→ Brief:
How many of the lines in the material underneath include the string "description"? State the number only.

********************

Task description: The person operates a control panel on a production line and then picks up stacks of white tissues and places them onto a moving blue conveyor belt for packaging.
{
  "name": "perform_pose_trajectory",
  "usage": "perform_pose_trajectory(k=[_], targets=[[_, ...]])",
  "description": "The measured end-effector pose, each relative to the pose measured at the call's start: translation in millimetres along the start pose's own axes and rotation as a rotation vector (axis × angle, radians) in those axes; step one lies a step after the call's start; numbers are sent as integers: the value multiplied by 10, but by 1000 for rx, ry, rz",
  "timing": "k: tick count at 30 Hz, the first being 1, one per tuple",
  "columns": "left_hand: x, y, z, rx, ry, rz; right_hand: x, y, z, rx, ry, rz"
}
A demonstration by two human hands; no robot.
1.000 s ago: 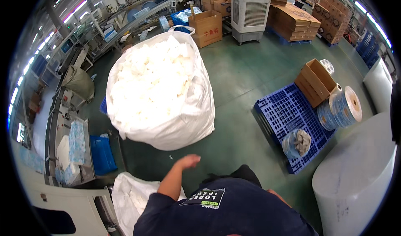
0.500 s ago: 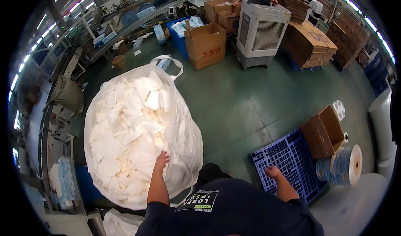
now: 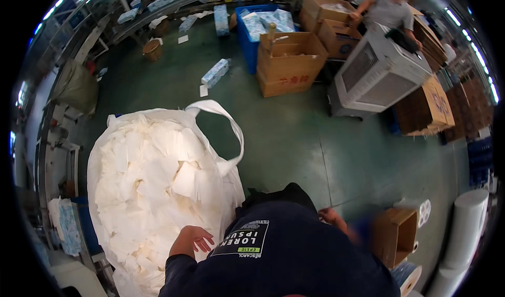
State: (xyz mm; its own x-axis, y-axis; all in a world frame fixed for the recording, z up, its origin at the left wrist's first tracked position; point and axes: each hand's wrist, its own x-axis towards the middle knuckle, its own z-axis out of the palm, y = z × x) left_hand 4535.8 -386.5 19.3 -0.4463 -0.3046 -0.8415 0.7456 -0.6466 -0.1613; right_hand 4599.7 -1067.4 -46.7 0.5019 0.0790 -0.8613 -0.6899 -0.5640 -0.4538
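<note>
A big white woven bulk bag [image 3: 231, 184], heaped with cream-white sheets and scraps [image 3: 144, 176], stands on my left. My left hand [image 3: 199, 239] hangs over its near right side, fingers apart and holding nothing; whether it touches the scraps I cannot tell. A loop handle [image 3: 239, 134] of the bag arches over its far right edge. On my other side, my right hand [image 3: 330, 216] hangs beside my body above the floor, its fingers curled in with nothing visible in them.
Ahead lie a blue-and-white pack [image 3: 216, 73], a blue crate [image 3: 247, 39] of similar packs, and an open carton [image 3: 289, 68]. A person [image 3: 389, 10] stands behind a grey air cooler [image 3: 381, 71]. Another carton [image 3: 394, 236] and white rolls [image 3: 463, 228] are at right.
My view has shifted, and the bag now sits nearer and lower. My left hand has drawn back toward my body; my right hand has come in from above the blue pallet.
</note>
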Motion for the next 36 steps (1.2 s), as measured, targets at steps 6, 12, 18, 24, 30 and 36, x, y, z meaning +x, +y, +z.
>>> perform_pose_trajectory(k=[6, 12, 18, 24, 30, 36], targets=[[-1926, 267, -1361, -457, 567, 432, 1519, -1229, -819, -334, -147, 86], [-3677, 1825, -2420, -840, 1536, 980, 2920, -5000, -1581, -162, 27, -6], [-4314, 3748, -4129, -367, 1693, 1194, 4079, -8427, -1090, -407, -65, -547], [-4204, 5595, -6612, -11, 1671, 901, 4719, -9780, -159, -303, -440, -613], [-3064, 7178, -9474, 742, 1572, 524, 5659, -9873, 548, -471, -385, -468], [-2148, 8198, -11241, 526, 1413, 390, 6604, -10257, 863, -433, -371, -271]])
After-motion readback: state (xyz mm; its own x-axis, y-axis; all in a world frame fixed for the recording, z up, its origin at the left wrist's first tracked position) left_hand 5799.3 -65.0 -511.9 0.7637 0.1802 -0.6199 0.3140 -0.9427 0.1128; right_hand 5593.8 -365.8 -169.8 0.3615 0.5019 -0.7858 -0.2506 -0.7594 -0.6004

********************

→ Solution:
2